Idlib saldırısı başladığında Türkiye bu küçük karakolları savunmak ya da geri çekilmek arasında seçim yapmak zorunda kalacaktır.
*
Halbuki Ankara, isyancıları Sünni halkın ordusu olarak ele alıyor.
Bunun sonucu olarak İsyancıların liderliği de rejimin geri dönüşüne izin vermiyor, çünkü bu olasılık onların ölümü anlamına geliyor.
Türkiye’ye ait karakolları tehditlerden korumak için birlikte savunma mekanizmalarını güçlendiriyorlar!
*
Şu dakikada rejim belki bir süre bekleyecektir.
Bu sırada Türkiye, HTS ve diğer El Kaide bağlantılı grupları müzakere edilmiş bir çözüme ya da rejime dönüş fikrini kabul ettirmek için Idlib üzerinde artan rejim baskısını kullanmaya çalışmalıdır.
HTS liderliği kendini rejime muhalefet olarak tanımlıyor.
Ama bütün bunlar rejime bir meydan okuma olarak kabul ediliyor.
*
Bu noktada Rusya ve rejim kısa vadede Idlib’de sınırlı bir müdahaleyi avantaj olarak görüyor…
Rusya ve rejim için saldırı HTS ve aynı zamanda Türkiye üzerindeki baskıyı artıracaktır.
Türkiye belki küçük bir saldırı yönetilebilir ve sınır ötesi insanların kitlesel hareketini önlemek için hazırlık yapabilir.

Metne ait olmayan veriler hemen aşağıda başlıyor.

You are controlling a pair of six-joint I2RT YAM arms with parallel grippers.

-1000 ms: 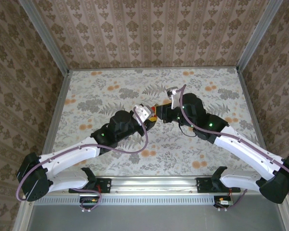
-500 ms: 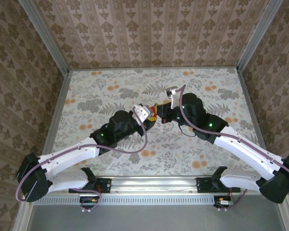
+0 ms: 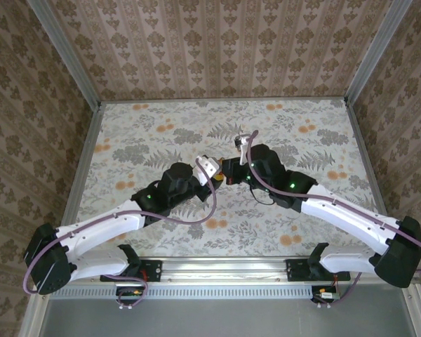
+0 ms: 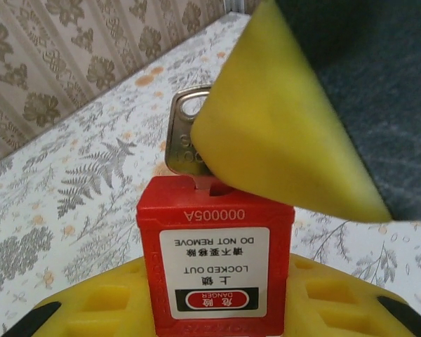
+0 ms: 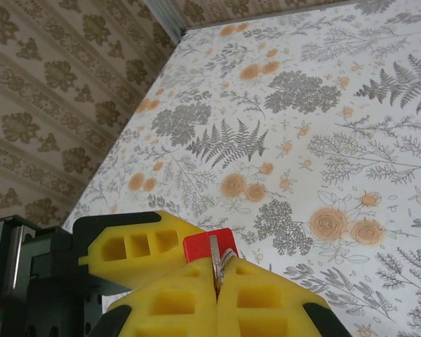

Türkiye için tehlike, Esad ve Moskova’ya imtiyaz vermeye hazır yerel bir muhalefet üretememesidir ki;
Bu durum İdlib’de büyük bir tırmanışın kaçınılmaz hale gelmesine neden olacaktır..
*
Sonunda, İdlib’in kaderi eş zamanlı Rusya ve Türkiye’nin kendi vekilleriyle müzakere etme çabalarına bağlıdır.
Türkiye ve Rusya’nın müzakereye devam etmesi, kitlesel bir saldırıdan kaçınma ve bir barış anlaşmasını kolaylaştırmanın yollarını araştırmalarına yönelik çabalara ihtiyaç vardır.